■ Task requirements
From the listing below, extract each line containing the string "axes".
-- Opening Marker --
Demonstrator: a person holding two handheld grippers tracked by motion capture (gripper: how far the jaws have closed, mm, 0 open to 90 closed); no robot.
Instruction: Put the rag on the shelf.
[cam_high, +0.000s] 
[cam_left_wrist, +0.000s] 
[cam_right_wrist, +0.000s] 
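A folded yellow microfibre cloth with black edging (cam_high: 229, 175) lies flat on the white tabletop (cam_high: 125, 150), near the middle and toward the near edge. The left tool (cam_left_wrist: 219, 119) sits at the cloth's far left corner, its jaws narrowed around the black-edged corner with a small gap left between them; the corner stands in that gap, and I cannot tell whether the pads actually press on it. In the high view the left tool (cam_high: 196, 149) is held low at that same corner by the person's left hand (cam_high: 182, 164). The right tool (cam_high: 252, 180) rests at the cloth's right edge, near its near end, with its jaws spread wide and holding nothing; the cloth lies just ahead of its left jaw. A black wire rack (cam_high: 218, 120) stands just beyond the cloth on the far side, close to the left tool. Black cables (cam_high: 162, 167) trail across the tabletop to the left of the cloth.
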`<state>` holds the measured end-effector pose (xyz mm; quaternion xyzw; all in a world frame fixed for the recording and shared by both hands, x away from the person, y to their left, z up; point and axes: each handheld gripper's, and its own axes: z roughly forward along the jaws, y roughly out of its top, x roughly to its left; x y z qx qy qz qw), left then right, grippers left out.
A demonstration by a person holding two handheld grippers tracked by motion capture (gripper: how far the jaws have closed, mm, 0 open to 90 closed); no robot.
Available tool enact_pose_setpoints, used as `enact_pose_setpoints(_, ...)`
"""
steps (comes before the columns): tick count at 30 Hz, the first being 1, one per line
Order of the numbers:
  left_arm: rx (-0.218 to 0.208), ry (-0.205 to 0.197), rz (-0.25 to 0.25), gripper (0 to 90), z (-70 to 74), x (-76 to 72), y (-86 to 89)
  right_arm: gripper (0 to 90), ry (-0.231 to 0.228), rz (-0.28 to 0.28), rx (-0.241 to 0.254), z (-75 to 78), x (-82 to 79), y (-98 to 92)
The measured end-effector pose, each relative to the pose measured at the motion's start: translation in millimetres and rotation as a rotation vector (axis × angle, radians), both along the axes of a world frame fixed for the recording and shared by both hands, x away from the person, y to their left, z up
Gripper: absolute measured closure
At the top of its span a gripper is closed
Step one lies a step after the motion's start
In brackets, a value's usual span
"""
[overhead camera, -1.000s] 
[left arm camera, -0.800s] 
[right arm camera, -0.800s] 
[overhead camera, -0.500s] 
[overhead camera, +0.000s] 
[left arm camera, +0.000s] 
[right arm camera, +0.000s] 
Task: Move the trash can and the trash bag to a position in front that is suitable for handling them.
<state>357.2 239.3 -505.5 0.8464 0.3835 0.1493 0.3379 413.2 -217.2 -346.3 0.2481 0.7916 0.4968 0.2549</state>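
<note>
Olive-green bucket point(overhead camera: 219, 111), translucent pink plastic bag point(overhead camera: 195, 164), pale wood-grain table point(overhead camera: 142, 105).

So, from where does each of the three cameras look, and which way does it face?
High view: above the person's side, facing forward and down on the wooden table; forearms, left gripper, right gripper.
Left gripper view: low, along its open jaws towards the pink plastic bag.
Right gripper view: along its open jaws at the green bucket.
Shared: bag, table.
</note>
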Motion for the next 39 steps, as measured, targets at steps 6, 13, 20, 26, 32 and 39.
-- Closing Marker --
■ Result below
`<state>` holds the measured end-effector pose (xyz mm; quaternion xyzw; all in a world frame fixed for the recording and shared by both hands, x away from the person, y to their left, z up; point and axes: each handheld gripper's, and its own axes: z roughly forward along the jaws, y roughly out of its top, x roughly to its left; x y z qx qy qz qw), left then right, grippers left out.
The measured end-effector pose, each relative to the pose measured at the motion's start: translation in millimetres and rotation as a rotation vector (axis × angle, radians), both along the axes of a world frame fixed for the recording and shared by both hands, x away from the person, y to their left, z up

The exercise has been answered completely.